----- Data section -----
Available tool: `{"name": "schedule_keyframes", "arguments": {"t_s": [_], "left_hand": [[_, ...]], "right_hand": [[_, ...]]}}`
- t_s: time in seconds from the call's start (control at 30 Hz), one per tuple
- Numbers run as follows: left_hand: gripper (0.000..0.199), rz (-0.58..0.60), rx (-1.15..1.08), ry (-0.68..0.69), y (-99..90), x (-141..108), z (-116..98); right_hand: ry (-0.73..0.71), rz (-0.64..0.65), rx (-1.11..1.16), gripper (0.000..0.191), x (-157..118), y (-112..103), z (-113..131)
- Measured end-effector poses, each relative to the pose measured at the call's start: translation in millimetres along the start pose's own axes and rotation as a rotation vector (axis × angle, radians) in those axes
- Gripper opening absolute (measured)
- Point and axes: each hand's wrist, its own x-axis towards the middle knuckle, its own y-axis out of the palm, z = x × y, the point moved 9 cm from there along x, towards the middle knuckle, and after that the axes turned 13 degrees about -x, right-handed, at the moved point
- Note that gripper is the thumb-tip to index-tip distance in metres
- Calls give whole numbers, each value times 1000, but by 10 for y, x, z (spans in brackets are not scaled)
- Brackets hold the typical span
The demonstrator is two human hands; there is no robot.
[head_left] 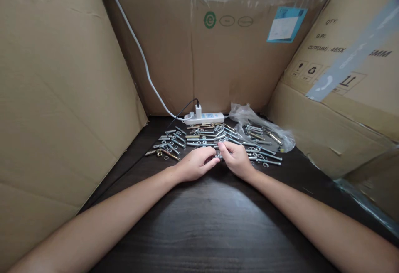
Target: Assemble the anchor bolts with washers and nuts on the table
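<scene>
My left hand [198, 164] and my right hand [235, 158] are close together over the near edge of a spread of metal hardware. Both have curled fingers, with thumb and forefinger brought together. A small silvery metal part [219, 157] shows between the fingertips, mostly covered, so its exact kind is unclear. To the left of my hands lie bolts [172, 147], a brass-coloured nut [159, 153] and several washers. More long silvery bolts [269, 152] and a washer [265, 165] lie to the right.
Behind the hardware stands a white power strip [208, 118] with a charger [198, 110] and a black cable. A clear plastic bag [249, 117] holding fasteners lies at back right. Cardboard walls [156, 36] enclose the dark wooden table [199, 231] on three sides.
</scene>
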Motion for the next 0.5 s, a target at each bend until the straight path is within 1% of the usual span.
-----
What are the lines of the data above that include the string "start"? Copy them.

- t_s: time in seconds from the call's start (control at 30 Hz), one per tuple
- Measured end-effector poses, each relative to the pose measured at the call's start: translation in millimetres along the start pose's own axes and rotation as a rotation vector (axis × angle, radians) in those axes

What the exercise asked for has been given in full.